In case it is of interest, YANG (RFC 7950, section 6.1.3), uses the following rule:
If a double-quoted string contains a line break followed by space or
tab characters that are used to indent the text according to the
layout in the YANG file, this leading whitespace is stripped from the
string, up to and including the column of the starting double quote
character, or to the first non-whitespace character, whichever occurs
first. Any tab character in a succeeding line that must be examined
for stripping is first converted into 8 space characters.
Note that the JEP has the same problem: To find out about indentation, you have to inspect all lines of the multi-line string, so you also have to scroll to the end.
Using the start does not work reliably, as I have argued in my previous post. Specifically, it does not work with proportional font characters, or with tabs. It would work reliably if we insisted that the start is on its own line, as @LPTK suggested. But I find that very hard to read.
Some explanation: Using indentation is tricky in the details. I am very happy with our current design, which works reliably with tabs and spaces, and does not rely on monospaced fonts. But it only works if all you are allowed to ask is: “what is the column of the start of this line?”. The whole thing breaks down if you need to count non-space characters. So, in
val s = "
...
"
you are not allowed to ask on what column the leading " is. An indentation width for us is a string of spaces and tabs. So the leading " does not have a meaningful indentation width.
I responded to the tabs question already (either warn or raise, as mixing is almost always an artefact). If someone really needs to mix tabs and spaces, they can still fall back to the .stripMargin-construct.
And the question about proportional font characters seems to me to have no bearing on left-stripping spaces (unless someone uses proportional space-like characters, which is just begging for trouble to a degree that it doesn’t deserve support IMO). And again, the fallback to .stripMargin would be available.
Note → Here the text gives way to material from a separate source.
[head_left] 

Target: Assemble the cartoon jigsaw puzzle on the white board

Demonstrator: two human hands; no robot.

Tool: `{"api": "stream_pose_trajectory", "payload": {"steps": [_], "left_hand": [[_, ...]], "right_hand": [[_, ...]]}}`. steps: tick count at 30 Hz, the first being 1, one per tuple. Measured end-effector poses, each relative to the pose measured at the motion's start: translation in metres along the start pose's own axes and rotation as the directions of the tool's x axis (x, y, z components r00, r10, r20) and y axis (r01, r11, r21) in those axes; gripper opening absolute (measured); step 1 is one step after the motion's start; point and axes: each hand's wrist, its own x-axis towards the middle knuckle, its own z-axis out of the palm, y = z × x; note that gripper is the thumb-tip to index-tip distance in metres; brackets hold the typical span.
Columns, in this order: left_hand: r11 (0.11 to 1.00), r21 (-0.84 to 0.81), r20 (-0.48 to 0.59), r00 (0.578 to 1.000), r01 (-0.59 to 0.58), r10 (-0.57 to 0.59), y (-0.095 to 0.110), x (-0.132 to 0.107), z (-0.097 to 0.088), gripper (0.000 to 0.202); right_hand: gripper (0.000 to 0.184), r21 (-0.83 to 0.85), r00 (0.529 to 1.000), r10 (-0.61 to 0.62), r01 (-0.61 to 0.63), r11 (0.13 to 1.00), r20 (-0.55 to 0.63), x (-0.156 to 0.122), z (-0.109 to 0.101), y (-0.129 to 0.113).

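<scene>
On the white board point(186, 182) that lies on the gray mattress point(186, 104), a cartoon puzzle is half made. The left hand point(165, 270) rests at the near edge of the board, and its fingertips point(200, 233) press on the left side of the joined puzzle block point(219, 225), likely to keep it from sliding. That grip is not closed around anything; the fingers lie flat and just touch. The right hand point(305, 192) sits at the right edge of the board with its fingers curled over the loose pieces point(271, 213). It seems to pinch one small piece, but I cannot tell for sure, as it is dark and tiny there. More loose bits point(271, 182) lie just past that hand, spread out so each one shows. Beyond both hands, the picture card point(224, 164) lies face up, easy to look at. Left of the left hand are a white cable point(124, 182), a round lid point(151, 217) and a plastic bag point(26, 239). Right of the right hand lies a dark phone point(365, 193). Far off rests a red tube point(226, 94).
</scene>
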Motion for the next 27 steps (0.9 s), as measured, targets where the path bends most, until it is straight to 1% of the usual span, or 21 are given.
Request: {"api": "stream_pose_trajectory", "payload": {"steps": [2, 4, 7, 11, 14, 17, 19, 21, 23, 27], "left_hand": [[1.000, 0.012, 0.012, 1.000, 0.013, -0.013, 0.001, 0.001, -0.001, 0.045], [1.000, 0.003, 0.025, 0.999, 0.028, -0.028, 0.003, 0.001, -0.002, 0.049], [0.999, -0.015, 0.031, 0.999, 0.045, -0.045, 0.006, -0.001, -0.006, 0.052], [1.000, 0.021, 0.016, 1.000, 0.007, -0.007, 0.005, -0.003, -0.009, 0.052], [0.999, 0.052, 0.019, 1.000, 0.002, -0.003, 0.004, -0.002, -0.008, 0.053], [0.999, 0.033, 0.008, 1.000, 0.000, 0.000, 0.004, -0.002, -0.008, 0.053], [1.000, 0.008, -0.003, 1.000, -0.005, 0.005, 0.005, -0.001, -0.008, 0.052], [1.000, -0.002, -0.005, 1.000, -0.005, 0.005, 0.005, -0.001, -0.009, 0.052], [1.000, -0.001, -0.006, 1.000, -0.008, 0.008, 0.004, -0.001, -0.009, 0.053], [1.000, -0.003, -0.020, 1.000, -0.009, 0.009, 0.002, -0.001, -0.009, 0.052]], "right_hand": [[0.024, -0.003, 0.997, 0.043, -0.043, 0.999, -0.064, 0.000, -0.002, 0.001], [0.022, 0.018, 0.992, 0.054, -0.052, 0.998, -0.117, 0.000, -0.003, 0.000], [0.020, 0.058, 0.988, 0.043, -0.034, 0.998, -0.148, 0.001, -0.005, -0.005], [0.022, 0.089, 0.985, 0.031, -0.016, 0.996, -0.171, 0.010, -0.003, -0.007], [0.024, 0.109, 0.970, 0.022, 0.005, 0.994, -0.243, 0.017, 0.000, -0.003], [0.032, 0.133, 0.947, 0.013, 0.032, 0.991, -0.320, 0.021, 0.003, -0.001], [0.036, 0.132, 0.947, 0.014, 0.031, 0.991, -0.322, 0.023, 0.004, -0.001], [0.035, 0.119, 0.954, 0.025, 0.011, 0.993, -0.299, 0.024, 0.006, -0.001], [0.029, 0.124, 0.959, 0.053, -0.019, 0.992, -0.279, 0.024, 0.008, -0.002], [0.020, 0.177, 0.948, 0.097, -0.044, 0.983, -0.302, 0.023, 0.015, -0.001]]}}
Assuming those two objections are overcome, the start could then be used reliably, as I illustrated above. This feature is clearly about developer comfort - the goal should (IMO) be the biggest gain in ease of use for the vast majority of cases, not complete compatibility down to the most obscure edge case.
If someone is truly using non-monospaced fonts in an IDE (I shudder at the thought, but maybe that’s just me…; the same confusion would apply to different indentation levels within their multiline strings), they still have the .stripMargin-construct at their disposal.
PS. In my previous response, I assumed (falsely, it appears) you were talking about characters that didn’t have unit width even in utf-8. I’m guessing I don’t have enough imagination to consider programming in times new roman.
Random thought: why not keep the same basic behavior as the current stripMargin?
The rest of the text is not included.